**What is expected**
Using the listing below, retype exactly the lines starting at the one with "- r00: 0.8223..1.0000" and ending at the one with "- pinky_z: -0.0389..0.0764", and include both.

**Recorded information**
- Opening Delimiter -

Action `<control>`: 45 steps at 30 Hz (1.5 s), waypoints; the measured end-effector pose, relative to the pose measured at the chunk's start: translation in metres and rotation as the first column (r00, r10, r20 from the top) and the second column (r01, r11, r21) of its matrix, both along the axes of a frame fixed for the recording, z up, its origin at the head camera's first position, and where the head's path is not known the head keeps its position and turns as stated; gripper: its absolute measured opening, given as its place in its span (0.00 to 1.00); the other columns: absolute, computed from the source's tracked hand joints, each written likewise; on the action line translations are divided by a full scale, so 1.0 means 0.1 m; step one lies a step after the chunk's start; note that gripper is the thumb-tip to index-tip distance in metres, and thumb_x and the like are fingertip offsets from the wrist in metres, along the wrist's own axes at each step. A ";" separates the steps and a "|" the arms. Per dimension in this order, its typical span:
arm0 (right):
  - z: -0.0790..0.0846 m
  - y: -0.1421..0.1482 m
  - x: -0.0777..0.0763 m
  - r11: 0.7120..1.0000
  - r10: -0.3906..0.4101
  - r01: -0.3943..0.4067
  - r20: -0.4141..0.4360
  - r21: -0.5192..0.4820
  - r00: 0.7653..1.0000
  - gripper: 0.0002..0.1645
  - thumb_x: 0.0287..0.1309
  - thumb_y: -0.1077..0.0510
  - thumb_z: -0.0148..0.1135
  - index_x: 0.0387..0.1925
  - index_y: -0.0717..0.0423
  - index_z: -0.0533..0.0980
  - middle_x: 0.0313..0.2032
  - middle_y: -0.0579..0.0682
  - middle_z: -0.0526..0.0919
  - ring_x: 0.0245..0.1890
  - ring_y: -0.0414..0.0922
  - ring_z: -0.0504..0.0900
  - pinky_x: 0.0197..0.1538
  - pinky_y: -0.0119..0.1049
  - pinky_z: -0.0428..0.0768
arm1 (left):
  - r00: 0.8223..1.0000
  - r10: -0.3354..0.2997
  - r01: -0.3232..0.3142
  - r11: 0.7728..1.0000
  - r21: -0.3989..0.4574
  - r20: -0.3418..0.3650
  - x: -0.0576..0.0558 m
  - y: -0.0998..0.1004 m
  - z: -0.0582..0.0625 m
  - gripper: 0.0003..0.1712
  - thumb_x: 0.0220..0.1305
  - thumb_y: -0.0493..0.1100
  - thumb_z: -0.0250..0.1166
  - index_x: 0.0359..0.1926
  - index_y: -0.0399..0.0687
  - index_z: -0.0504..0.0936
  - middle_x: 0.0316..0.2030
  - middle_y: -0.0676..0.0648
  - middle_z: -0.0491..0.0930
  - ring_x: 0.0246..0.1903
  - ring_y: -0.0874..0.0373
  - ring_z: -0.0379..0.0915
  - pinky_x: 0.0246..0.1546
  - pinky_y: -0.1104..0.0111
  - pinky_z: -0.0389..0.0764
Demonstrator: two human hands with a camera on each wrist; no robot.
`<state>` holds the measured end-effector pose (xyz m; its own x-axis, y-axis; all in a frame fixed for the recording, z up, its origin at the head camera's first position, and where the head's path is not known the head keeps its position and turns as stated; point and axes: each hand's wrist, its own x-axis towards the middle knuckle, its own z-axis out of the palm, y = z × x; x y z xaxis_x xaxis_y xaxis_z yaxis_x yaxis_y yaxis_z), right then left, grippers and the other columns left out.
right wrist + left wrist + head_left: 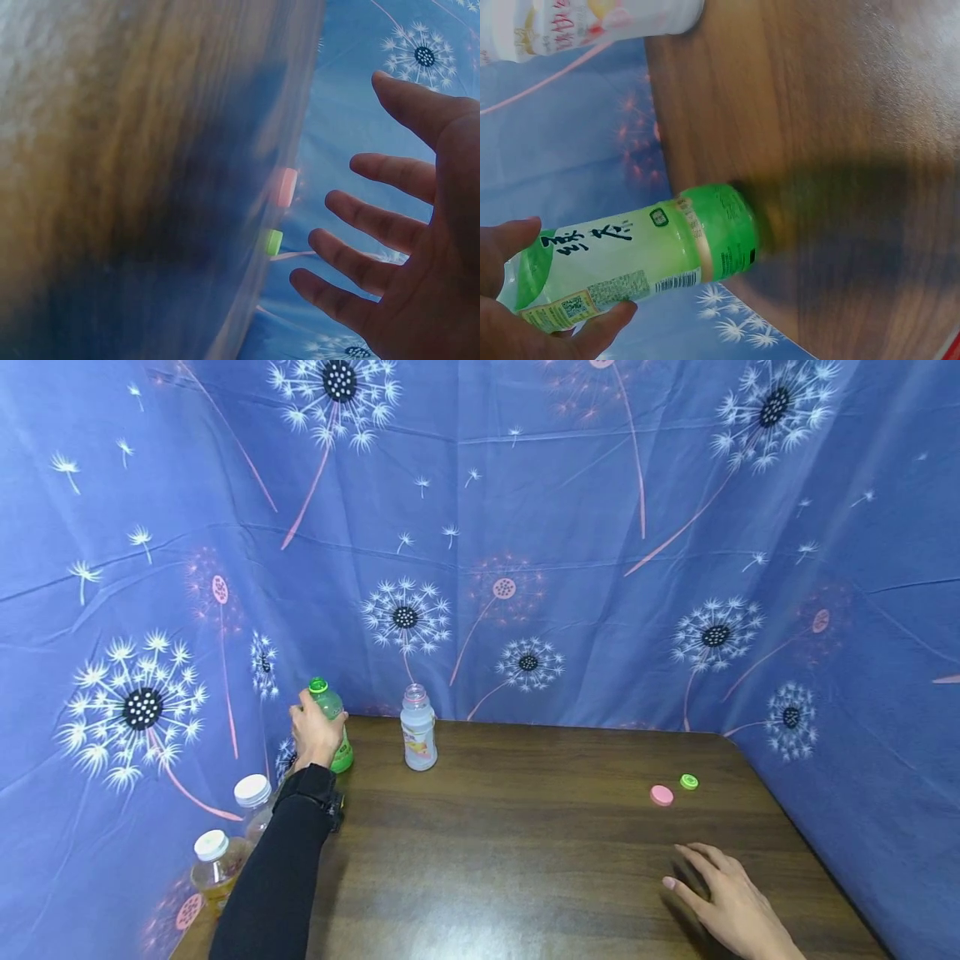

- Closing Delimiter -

**Reply**
  - r00: 0.8223..1.0000
  - r10: -0.3354..0.2997
  - r01: -0.3232..0.3142
  - r11: 0.7728..1.0000
  - r21: -0.3989..0.4574
  - r20: -0.3418..0.3650
  - x: -0.0576..0.0558 m
  - y: -0.0998..0.1004 m
  - z: -0.0582..0.0625 m
  - gripper: 0.0003..0.1712
  - thumb_x: 0.0220..0.1305
  - thumb_y: -0.0493..0.1100
  - thumb_z: -0.0250..0.1166
  - index_x: 0.0359..0.1926
  - index_y: -0.0399..0.0687
  - index_z: -0.0504..0.0936
  - middle_x: 0.0316..0.2030
  - middle_y: -0.0676..0.0648
  - middle_z: -0.0491..0.0930
  - ring_x: 0.0246..0.1903
  - ring_y: -0.0874..0.0373
  - ring_z: -0.0379..0.0915
  - pinky_x: 0.0246..0.1546
  - pinky_y: -0.1104..0.0111
  - pinky_z: -0.0389..0.0764

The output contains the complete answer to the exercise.